Die Erfindung betrifft auf Träger gebundene Stamm- bzw. Vorläuferzellen der Oberhaut, die z. B. aus der äußeren Haarwurzelscheide gewonnen und in der Zellkultur vermehrt wurden. Die Anwendungsmöglichkeiten liegen auf dem medizinischen und kosmetischen Sektor. Die trägergebundenen Zellen können als Ersatz für eine plastische Deckung auf Wunden aufgebracht oder nach Entfernen z. B. alters- oder UV-geschädigter Oberhaut zur Reepithelisierung verwendet werden. Die Zellen werden auf den Träger fixiert, indem sie darauf kultiviert werden oder indem der Träger nach erfolgter Kultivierung auf die Zellen fixiert wird.

Description

Die Erfindung betrifft auf einen Träger gebundene Stamm- bzw. Vorläuferzellen von Keratinozyten, insbesondere ORS-Zellen (outer root sheath = äußere Haarwurzelscheide), welche aus den tieferen Anteilen ausgezupfter Anagenhaare z. B. aus dem okzipitalen Haarkranz isoliert wurden.
ORS-Zellen sind im Verlaufe des Lebens nicht kontinuierlich durch Ultraviolett- Exposition geschädigt worden, wie das insbesondere in chronisch lichtexponierten Hautarealen wie Gesicht oder gegebenenfalls dem Glatzenbereich bei den üblicherweise nach oberflächlichen Hautdefekten die Epidermis regenerierenden Keratinozyten aus den ortsständigen Hautanhangsgebilden der Fall ist.

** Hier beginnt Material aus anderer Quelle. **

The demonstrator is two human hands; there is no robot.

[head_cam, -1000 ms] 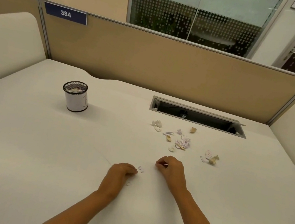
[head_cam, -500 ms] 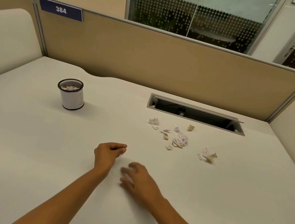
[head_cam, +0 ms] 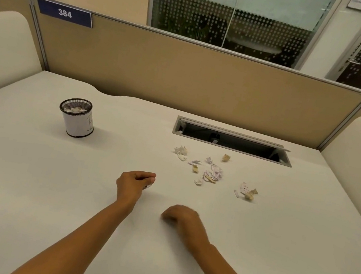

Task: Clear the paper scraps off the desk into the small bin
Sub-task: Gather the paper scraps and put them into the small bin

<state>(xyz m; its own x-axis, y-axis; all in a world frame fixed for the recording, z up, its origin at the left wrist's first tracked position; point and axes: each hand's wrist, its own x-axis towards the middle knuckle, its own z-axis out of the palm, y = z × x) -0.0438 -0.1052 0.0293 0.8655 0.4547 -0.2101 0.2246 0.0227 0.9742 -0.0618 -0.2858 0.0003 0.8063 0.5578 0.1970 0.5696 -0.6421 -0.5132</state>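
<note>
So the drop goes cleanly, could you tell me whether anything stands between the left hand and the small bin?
Nothing visible does. Only bare desk lies between the left hand, which pinches a paper scrap, and the mesh bin. The loose scraps and the cable hatch lie off to the right.

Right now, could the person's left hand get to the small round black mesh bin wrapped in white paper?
Probably yes. The left hand, pinching a small white paper scrap, has only bare white desk between it and the black mesh bin, which stands open-topped farther left. Nothing blocks the way.
</note>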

Die Anwendungsmöglichkeiten dieser trägergebundenen Zellen zur Regeneration der Epidermis liegen im medizinischen oder kosmetischen Bereich (ORS-Zelltechnologie vgl. US-Patentantrag 2688-0102P, 1997). Die klinische Anwendung erfolgt nach Operationen, Verletzungen oder bei anderen akuten oder chronischen Hautdefekten bzw. aus sonstigen medizinischen (Vorstadien der malignen Entartung wie aktinische Keratosen) oder kosmetischen Gründen, z. B. bei Altersschäden der Haut, indem - gegebenenfalls nach Entfernen der geschädigten Epidermis etwa mittels Laser oder Dermabrasio - die trägergebundenen Zellen auf die Wundflächen aufgebracht werden und anstelle der ortsständigen Keratinozyten die Reepithelialisation vornehmen (sog. skin resurfacing), oder die trägergebundenen Zeilen als Ersatz für eine plastische Deckung auf die Wunde gebracht werden.
Die Fixierung an den Träger erfolgt z. B. durch Kultivierung auf biokompatiblen Folien z. B. aus PTFE oder Hyaluronsäureverbindungen oder durch Aufkleben eines biokompatiblen Materials, wie Fibrin, an die kultivierten Zellen. Zweck der Bindung bzw. Kultivation an dem Träger ist es, die Handhabung der kultivierten Zellen zu vereinfachen. So dient der Träger als stabilisierendes Element beim Transfer vom Kulturgefäß auf die Wunde und in der Phase des Anwachsens auf dem Wundgrund, die Zellen können dabei auf die zu behandelnde Körperstelle aufgetragen werden, ohne sie enzymatisch vom Untergrund, auf dem sie gewachsen sind, ablösen zu müssen.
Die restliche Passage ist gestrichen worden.